Les carences éducatives parentales expliquent une fois sur deux les menaces qui pèsent sur le bien-être des mineurs, alors confrontés à des problèmes de scolarisation et de socialisation. Viennent ensuite les conflits de couple et les séparations, qui affectent 30 % des moins de 18 ans, et les problèmes psychopathologiques des parents ou leur dépendance à l'alcool ou à la drogue. Le chômage et les difficultés financières n'interfèrent que dans 13 % des situations, un peu plus souvent que le cadre de vie et l'habitat (8 %), et l'errance et la marginalité (4 %).
Contrairement à une idée plus ou moins répandue, « la précarité économique ne constitue que minoritairement un facteur de danger », assure l'Odas. Depuis la création du revenu minimum d'insertion en 1988, elle « est assez rarement » la cause sociale d'un signalement. En revanche, « l'isolement social » est « bien souvent à l'origine de la dégradation du comportement familial », surtout dans le cas des familles monoparentales.

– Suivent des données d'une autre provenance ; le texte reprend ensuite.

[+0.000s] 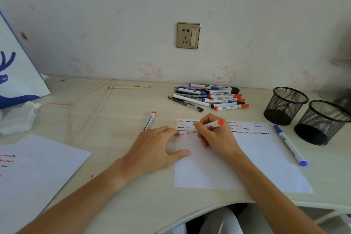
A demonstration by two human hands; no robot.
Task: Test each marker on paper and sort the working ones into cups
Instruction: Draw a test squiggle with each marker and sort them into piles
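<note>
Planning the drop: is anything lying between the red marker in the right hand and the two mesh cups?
Only a blue marker lies on the desk between the right hand holding the red marker and the mesh cups; lifting over it should clear.

You've got matt white paper (247, 157) on a pale, smooth wood-grain desk (114, 112), glossy plastic markers (214, 97), and two black wire-mesh metal cups (303, 116).
</note>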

Au 31 décembre dernier, 1,7 % des mineurs ont droit à un accompagnement, souligne de son côté l'Observatoire national de l'enfance en danger (Oned), dans son premier rapport annuel, rendu public récemment. Cent vingt mille vivent en famille d'accueil ou en internat, 80 % relevant de l'aide sociale à l'enfance, les autres étant directement placés par la justice ; et 115 000 bénéficient de mesures éducatives dans leur famille d'origine. Les 150 000 jeunes qui disposent d'un soutien financier de l'aide sociale à l'enfance, à travers des secours d'urgence et des allocations mensuelles, ne sont pas pris en compte.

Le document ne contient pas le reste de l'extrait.